Night Moves, the latest film by Kelly Reichardt (“Meek’s Cutoff”), is a personal story about three young people attempting to impact a society in which they no longer feel a part. Frustrated by continually escalating threats to the environment and by the deafness shown by political leaders, Josh (Jesse Eisenberg, “Now You See Me”) an organic farmer who lives in an agricultural cooperative in Oregon, Dena (Dakota Fanning, “The Last of Robin Hood”) a young college dropout with considerable family wealth, and Harmon (Peter Sarsgaard, “Green Lantern”), an ex-Marine with expert knowledge of explosives, decide to blow up a hydroelectric dam as a protest against the desecration of the environment.
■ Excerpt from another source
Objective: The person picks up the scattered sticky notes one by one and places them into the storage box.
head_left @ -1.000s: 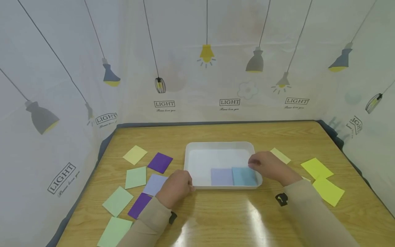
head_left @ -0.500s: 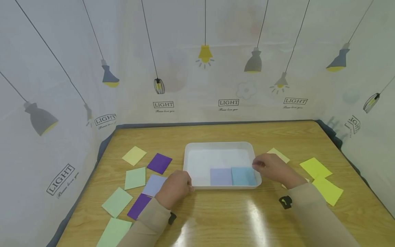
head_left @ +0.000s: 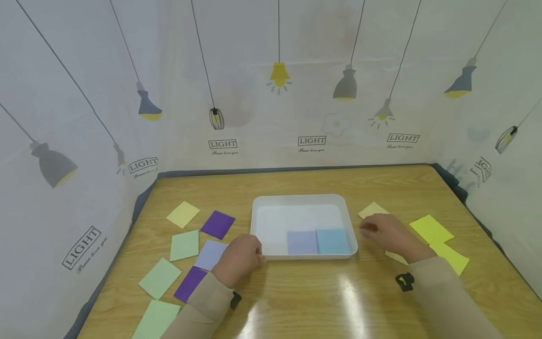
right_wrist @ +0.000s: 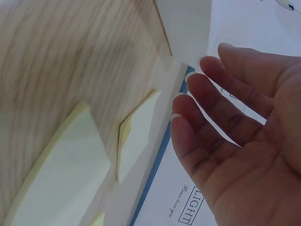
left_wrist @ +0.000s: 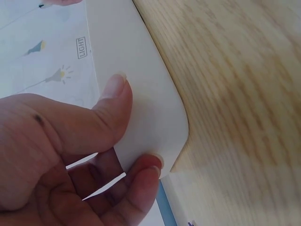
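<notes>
A white tray (head_left: 271,219) sits mid-table. In its near right part lie a lilac sticky note (head_left: 302,242) and a light blue sticky note (head_left: 333,241), side by side. My left hand (head_left: 238,260) holds the tray's near left corner; the left wrist view has the thumb on the white wall (left_wrist: 136,80) and fingertips curled at the corner. Beyond the tray's right side hovers my right hand (head_left: 394,235), close to a pale yellow sticky note (head_left: 373,208). Its fingers are loosely bent with nothing between them, as the right wrist view (right_wrist: 244,117) confirms.
At left lie purple sticky notes (head_left: 218,224), a lilac-blue one (head_left: 210,254), several pale green ones (head_left: 160,278) and a pale yellow one (head_left: 183,214). Bright yellow notes (head_left: 450,256) lie at right, another pale one (head_left: 396,257) partly under the right hand. A lamp-printed curtain (head_left: 254,150) surrounds the table.
My right hand has moved right, from over the blue note at the tray's right edge to outside the tray. The left hand stays at the tray corner. The head view shifts slightly.
</notes>
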The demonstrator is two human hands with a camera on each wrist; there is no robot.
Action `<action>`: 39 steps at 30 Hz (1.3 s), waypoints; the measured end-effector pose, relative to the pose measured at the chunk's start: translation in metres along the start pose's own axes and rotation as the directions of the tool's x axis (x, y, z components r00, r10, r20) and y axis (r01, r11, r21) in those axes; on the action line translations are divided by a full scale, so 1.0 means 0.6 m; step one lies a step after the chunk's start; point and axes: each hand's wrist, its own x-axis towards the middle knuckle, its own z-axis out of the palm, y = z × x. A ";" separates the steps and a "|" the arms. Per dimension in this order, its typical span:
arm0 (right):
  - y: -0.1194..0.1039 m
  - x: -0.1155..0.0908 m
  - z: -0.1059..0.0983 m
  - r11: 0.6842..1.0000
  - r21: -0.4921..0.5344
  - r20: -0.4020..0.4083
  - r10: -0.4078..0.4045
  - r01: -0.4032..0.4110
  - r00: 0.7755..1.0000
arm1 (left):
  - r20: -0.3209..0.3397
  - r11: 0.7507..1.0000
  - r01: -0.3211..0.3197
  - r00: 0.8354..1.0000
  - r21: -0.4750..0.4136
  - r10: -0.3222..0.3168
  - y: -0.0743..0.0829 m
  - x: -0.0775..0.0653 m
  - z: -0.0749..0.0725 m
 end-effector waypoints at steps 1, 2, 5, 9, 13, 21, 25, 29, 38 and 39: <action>0.003 -0.003 -0.001 1.000 -0.002 0.008 0.014 -0.014 1.000 | 0.002 1.000 0.001 1.000 0.000 -0.001 0.000 0.000 0.000; 0.007 -0.006 -0.002 1.000 -0.004 0.014 0.022 -0.022 1.000 | 0.003 1.000 0.001 1.000 0.000 -0.001 0.000 0.000 0.001; 0.019 -0.016 -0.005 0.999 -0.004 0.023 0.044 -0.044 0.999 | 0.006 1.000 0.001 1.000 0.001 -0.001 0.000 0.001 0.001; 0.039 -0.027 -0.007 0.998 0.000 0.013 0.059 -0.059 0.998 | 0.005 1.000 0.006 1.000 -0.003 -0.006 0.002 0.000 -0.001; 0.057 -0.038 -0.010 0.999 -0.027 -0.024 0.042 -0.043 0.999 | 0.000 1.000 0.006 1.000 -0.009 -0.006 0.002 -0.002 -0.002; 0.084 -0.060 -0.019 0.997 -0.016 -0.030 0.078 -0.078 0.997 | -0.009 1.000 -0.007 1.000 -0.011 0.007 -0.001 0.000 0.003; 0.095 -0.067 -0.021 0.994 -0.020 -0.013 0.103 -0.104 0.995 | -0.006 1.000 -0.004 1.000 0.003 0.004 -0.001 0.000 0.002; 0.101 -0.072 -0.024 0.993 -0.014 -0.013 0.120 -0.120 0.993 | -0.005 1.000 0.000 1.000 0.010 0.000 0.000 0.000 0.002; 0.116 -0.072 -0.022 0.989 -0.029 -0.007 0.147 -0.147 0.989 | -0.010 1.000 -0.018 1.000 0.018 0.018 -0.001 0.001 0.004; 0.116 -0.071 -0.023 0.989 -0.033 -0.005 0.147 -0.147 0.989 | -0.010 1.000 -0.018 1.000 0.019 0.018 -0.001 0.000 0.004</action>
According to Reichardt, “Their rash choice is from a place of just wanting to feel a part of it. The three characters are all looking for that kind of connected feeling and this is their way of feeling plugged into the world, and plugged into the movement and activism.” There are no polemics or speeches in the film and no stated justification for the action other than Josh’s belief that it “will make people start thinking,” and will make a statement to those who don’t care about “killing all the salmon just so they can run their bleeping iPod every second of their life.” When the film opens, the time for debate has passed and the proposal is now in an advanced stage of planning.
Meticulously, Night Moves follows the three as they buy a boat, consider how to buy an additional 500 pounds of ammonia nitrate fertilizer, and set up the detonation. Reichardt generates tension without peak dramatic moments, only by the deliberate unfolding of the evolving plan and the potential dangers it entails. Divided into the planning and execution of the bombing and its resulting consequences, the film is a study of encroaching paranoia. As the three separate and agree to return to their lives and not contact each other, the news that a camper, a husband with two children, has gone missing leads to Dena’s growing panic and Josh’s increasing concern that she will betray the group.
Though one of the key plot points feels unconvincing and out of character, Night Moves is a strong film in practically every aspect: Direction, performance and cinematography, but it is a film permeated by an overriding sadness that goes beyond the personal consequences to each character, encompassing more a sense of loss that the human involvement of people fighting for a cause has been replaced by lonely, desperate acts of conscience that are poorly thought out and alienate the people they are trying to convert.
Like Sidney Lumet’s 1986 “Running on Empty,” a film about the consequences of acts of civil disobedience, the film does not judge the actions of the characters nor justify them. Though as the director has said, Night Moves is more of a character study than a political statement, unfortunately, some may come away with the idea that environmentalists are paranoid zealots who care little about the ultimate consequences of their actions. That would do a disservice to both the film and to the majority of environmentalists working tirelessly to support the planet.